This is a draft schedule. Presentation dates, times and locations may be subject to change.

162
Comparison of Genomic-Polygenic Evaluations Using Random Regression Models with Legendre Polynomials and Splines for Milk Yield and Fat Percentage in Thai Multibreed Dairy Cattle

Monday, July 10, 2017
Exhibit Hall (Baltimore Convention Center)
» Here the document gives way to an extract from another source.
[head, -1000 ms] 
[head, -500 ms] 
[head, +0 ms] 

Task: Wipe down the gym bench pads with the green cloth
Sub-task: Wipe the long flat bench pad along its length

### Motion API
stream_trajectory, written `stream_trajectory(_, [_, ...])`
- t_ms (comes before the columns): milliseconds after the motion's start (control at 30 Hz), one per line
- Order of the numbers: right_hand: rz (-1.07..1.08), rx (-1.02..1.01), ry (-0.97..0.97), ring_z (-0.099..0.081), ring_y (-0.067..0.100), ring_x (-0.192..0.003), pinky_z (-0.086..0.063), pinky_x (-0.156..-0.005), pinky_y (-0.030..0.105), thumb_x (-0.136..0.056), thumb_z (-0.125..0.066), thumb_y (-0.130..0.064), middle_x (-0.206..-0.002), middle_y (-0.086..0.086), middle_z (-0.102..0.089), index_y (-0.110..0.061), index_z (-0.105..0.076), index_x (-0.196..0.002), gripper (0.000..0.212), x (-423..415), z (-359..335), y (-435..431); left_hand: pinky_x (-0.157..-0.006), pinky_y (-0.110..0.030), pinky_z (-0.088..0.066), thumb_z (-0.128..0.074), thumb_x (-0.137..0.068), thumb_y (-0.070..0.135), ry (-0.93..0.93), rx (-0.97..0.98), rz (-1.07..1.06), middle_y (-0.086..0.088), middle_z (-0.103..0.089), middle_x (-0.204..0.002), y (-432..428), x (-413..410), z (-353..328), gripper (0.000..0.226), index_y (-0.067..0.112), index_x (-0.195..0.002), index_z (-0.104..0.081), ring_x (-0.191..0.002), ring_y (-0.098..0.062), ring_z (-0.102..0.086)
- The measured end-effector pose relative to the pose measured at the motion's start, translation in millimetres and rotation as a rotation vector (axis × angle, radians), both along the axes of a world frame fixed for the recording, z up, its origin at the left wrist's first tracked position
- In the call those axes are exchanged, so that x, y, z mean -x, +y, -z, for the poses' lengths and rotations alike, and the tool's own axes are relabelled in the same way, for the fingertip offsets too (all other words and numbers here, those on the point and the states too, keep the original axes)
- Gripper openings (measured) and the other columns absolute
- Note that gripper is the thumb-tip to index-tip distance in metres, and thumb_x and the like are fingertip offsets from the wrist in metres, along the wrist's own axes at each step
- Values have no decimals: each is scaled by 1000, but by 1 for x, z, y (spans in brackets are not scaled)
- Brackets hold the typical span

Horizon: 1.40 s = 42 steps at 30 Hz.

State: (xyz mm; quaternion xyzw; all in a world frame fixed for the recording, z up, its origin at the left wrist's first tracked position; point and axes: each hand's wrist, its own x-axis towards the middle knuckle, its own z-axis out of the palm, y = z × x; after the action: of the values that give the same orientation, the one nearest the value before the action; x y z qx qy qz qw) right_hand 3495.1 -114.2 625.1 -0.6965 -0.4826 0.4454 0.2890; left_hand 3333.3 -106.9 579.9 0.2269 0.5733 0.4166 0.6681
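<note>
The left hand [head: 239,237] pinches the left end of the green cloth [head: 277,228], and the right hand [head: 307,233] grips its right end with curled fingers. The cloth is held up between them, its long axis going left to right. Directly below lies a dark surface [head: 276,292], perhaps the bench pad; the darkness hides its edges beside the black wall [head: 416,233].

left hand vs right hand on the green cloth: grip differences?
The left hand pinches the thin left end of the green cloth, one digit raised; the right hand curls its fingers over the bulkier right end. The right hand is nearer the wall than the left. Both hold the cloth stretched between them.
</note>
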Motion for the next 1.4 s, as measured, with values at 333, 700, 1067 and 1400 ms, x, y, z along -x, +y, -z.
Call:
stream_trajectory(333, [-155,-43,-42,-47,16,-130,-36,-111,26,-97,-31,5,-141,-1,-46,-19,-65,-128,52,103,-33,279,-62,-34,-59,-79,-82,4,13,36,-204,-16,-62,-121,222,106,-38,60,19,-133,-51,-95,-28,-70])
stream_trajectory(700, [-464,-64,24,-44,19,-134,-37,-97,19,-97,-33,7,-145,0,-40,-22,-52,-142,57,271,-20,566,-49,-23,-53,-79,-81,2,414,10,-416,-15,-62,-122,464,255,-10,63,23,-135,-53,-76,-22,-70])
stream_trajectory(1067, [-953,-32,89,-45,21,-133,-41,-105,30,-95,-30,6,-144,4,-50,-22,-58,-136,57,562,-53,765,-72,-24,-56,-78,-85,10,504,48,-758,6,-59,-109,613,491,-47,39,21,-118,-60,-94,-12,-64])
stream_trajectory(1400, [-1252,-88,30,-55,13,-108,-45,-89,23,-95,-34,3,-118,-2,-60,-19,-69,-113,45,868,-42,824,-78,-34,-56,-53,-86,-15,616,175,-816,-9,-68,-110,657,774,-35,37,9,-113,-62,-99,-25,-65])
Danai Jattawa, Kasetsart University, Bangkok, Thailand
Skorn Koonawootrittriron, Kasetsart University, Bangkok, Thailand
Mauricio A. Elzo, University of Florida, Gainesville, FL
Thanathip Suwanasopee, Kasetsart University, Bangkok, Thailand
The objective of this research was to compare random regression models with third-order Legendre polynomials (RRLP) and linear splines of four knots (RRSP4) for milk yield (MY) and fat percentage (FP) genomic-polygenic evaluations in a Thai multibreed dairy cattle population. Models were compared using estimates of variance components, genetic parameters, model-fit criteria, accuracy of genomic EBV, and animal rankings. The dataset contained pedigree and first-lactation monthly test-day records (69,029 for MY; 29,878 for FP) of 7,206 cows from 761 farms. Genotypic information included 74,144 actual and imputed SNP markers from 2,661 animals. Variance components and genetic parameters for MY and FP were estimated using REML procedures. The single-step random regression genomic-polygenic models included contemporary group (herd-year-season), calving age, heterozygosity, and population lactation curve regression coefficients as fixed effects. Random effects were animal additive genetic random regression coefficients, permanent environment random regression coefficients, and residual. The effects of population lactation curve, animal additive genetic, and permanent environment were fitted using regression coefficients of third-order Legendre polynomials for RRLP and splines of four knots for RRSP4. Results showed estimates of 305-day additive genetic variances and heritabilities for MY and FP to be higher for RRLP (additive genetic variances: 279,893.2 kg2 for MY, 0.10 %2 for FP; heritabilities: 0.27 for MY, 0.16 for FP) than for RRSP4 (additive genetic: 260,178.1 kg2 for MY, 0.08 %2 for FP; heritabilities: 0.19 for MY, 0.11 for FP). Similarly, RRLP yielded a better model-fit and higher prediction accuracies than RRSP4. The RRLP had lower values of -2 log-likelihood (-2logL; 293,813), Akaike’s information criteria (AIC; 293,855) and Bayesian information criteria (BIC; 293,915) as well as higher prediction accuracies (49.25% for MY; 38.63% for FP) than RRSP4 (-2logL = 362,738; AIC = 362,888; BIC = 363,101; prediction accuracies: 47.23% for MY, 37.76% for FP). However, rank correlations between genomic EBV from RRLP and RRSP4 were high for MY (0.94) and FP (0.90). Results indicated that genomic EBV from RRLP should be preferred to those from RRSP4 to help increase selection responses for MY and FP in the Thai multibreed dairy cattle population.